If Persons A & B did contribute more to the purchase price, the presumption of advancement would displace the presumption of resulting trust. As such, a third of the extra component of the purchase price contributed by Persons A & B would be advanced for your benefit and the equitable interest would remain in accordance with the legal title, as affirmed by the decisions in Bosanac and Koprivnjak . As you have not provided the Commissioner with sufficient evidence that you held your ownership share of the property on trust for Persons A & B when it was acquired, CGT event A1 will occur for you on your disposal of your interest under section 104-10 of the ITAA 1997, with both legal and equitable interest having been held by you at all times. Any capital gain or loss made from the sale of the property cannot be disregarded and must be included in your income tax returns in the relevant income year. As the property was held for over 12 months, you may be eligible to a 50% discount percentage, and you may be eligible to reduce the CGT cost base: Second element: incidental costs of acquiring the CGT asset or that relate to the CGT event
There are 10 incidental costs you may have incurred when you acquired the asset or when the CGT event (such as selling or disposing of the asset) occurred.

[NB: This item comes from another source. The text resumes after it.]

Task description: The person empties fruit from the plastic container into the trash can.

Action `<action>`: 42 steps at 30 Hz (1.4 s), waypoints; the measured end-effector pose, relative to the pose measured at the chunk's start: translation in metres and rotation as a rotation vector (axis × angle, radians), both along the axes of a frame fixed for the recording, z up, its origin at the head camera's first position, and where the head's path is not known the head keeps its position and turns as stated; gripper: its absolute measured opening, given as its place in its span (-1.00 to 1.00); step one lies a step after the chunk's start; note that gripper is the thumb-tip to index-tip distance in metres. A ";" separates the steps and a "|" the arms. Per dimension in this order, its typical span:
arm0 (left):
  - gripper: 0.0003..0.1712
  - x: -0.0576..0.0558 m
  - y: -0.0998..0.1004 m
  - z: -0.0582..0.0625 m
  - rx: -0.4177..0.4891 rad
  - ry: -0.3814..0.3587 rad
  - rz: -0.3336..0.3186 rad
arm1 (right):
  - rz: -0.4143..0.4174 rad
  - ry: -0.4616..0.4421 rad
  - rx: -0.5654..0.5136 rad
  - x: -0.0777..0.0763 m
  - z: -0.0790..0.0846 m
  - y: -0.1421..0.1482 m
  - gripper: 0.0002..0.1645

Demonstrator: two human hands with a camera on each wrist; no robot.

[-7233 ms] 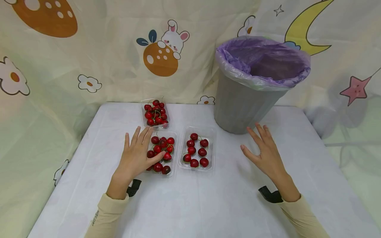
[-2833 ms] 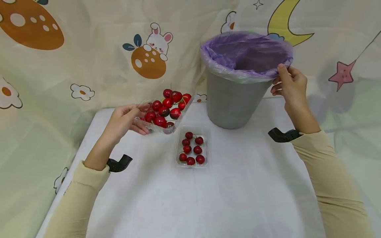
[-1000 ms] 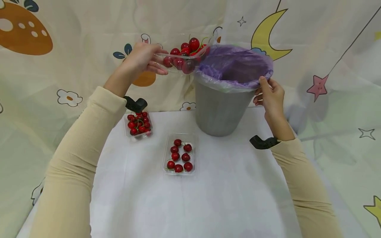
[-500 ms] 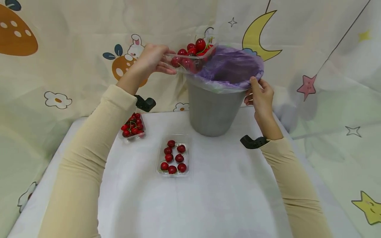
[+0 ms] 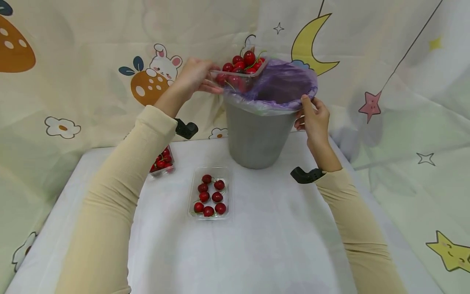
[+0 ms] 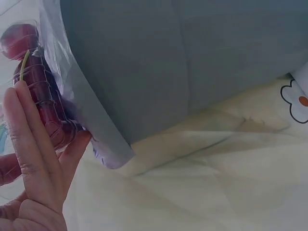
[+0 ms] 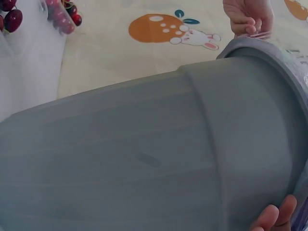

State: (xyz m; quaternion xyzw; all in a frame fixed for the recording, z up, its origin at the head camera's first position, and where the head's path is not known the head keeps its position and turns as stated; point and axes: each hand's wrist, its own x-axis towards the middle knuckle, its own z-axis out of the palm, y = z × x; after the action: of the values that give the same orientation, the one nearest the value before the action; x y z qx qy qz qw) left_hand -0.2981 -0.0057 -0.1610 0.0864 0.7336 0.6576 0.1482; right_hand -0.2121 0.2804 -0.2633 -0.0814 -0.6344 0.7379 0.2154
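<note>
My left hand [image 5: 198, 77] holds a clear plastic box [image 5: 235, 74] of red cherries by its left end, thumb and fingers on either side. The box is up at the left rim of a grey trash bin [image 5: 257, 139], in front of its purple liner [image 5: 279, 83]; its cherries [image 5: 249, 57] are still inside. In the left wrist view the held cherries [image 6: 43, 91] show through the plastic, close beside the bin's rim. My right hand [image 5: 315, 122] grips the bin's right rim, thumb on the liner and fingers outside. Right-hand fingertips [image 7: 286, 207] show below the rim in the right wrist view.
A second clear box [image 5: 226, 196] with several spaced cherries sits on the white table [image 5: 257, 245]. Farther left, a fuller box [image 5: 161, 172] is partly hidden behind my left sleeve [image 5: 110, 196]. A printed cloth [image 5: 92, 32] hangs behind the table.
Both hands were spread over the table at first. My left hand picked up a cherry box and carried it up to the bin; my right hand took the rim. Lately the view has panned right.
</note>
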 end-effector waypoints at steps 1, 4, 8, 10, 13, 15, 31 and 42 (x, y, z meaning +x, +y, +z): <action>-0.51 -0.001 0.001 0.000 0.004 0.000 0.002 | -0.002 -0.001 0.001 0.000 0.000 0.000 -0.43; -0.51 -0.002 0.004 -0.001 0.008 0.015 0.006 | -0.005 -0.008 0.007 -0.001 0.000 0.000 -0.45; -0.53 -0.004 0.010 -0.001 0.027 0.018 0.011 | -0.014 -0.017 0.024 -0.001 0.000 0.000 -0.43; -0.55 -0.006 0.013 -0.002 0.033 0.016 0.014 | -0.015 -0.015 0.027 -0.001 -0.001 0.000 -0.43; -0.66 -0.008 0.018 -0.004 0.025 0.024 0.011 | -0.014 -0.015 0.024 -0.001 -0.001 0.000 -0.43; -0.72 -0.009 0.021 -0.006 -0.001 0.047 0.007 | -0.014 -0.020 0.024 -0.001 -0.001 0.000 -0.43; -0.55 -0.014 0.044 -0.010 -0.143 0.157 -0.016 | -0.007 -0.005 0.043 0.001 -0.001 0.001 -0.39; -0.47 -0.018 0.056 -0.016 -0.409 0.405 -0.048 | 0.000 0.007 0.044 0.002 -0.001 0.001 -0.39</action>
State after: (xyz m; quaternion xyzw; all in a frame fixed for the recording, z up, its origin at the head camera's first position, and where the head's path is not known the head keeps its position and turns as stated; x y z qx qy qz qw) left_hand -0.3157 0.0507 -0.1774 0.2016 0.8633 0.4618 0.0287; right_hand -0.2097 0.2818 -0.2644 -0.0738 -0.6498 0.7240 0.2195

They are: • remuneration for the services of a surveyor, valuer, auctioneer, accountant, broker, agent, consultant, or legal adviser - you can include the cost of tax advice as an incidental cost if the advice was provided by a recognised tax adviser and you incurred it after 30 June 1989 • costs of transfer • stamp duty or other similar duty • costs of advertising or marketing (but not entertainment) to find a seller or buyer • costs of making a valuation or apportionment to calculate your capital gain or loss • search fees for an asset - this includes fees to check land titles, but not travel costs to find an asset suitable for purchase • cost of a conveyancing kit (or a similar cost) • borrowing expenses, such as loan application fees and mortgage discharge fees
• expenses incurred as a direct result of your ownership of a CGT asset ending. This includes termination and exit fees • expenses by the head company of a consolidated group where the expense - is to an entity that is not a member of the group - reasonably relates to a CGT asset held by the head company - is incurred because of a transaction between members of the group.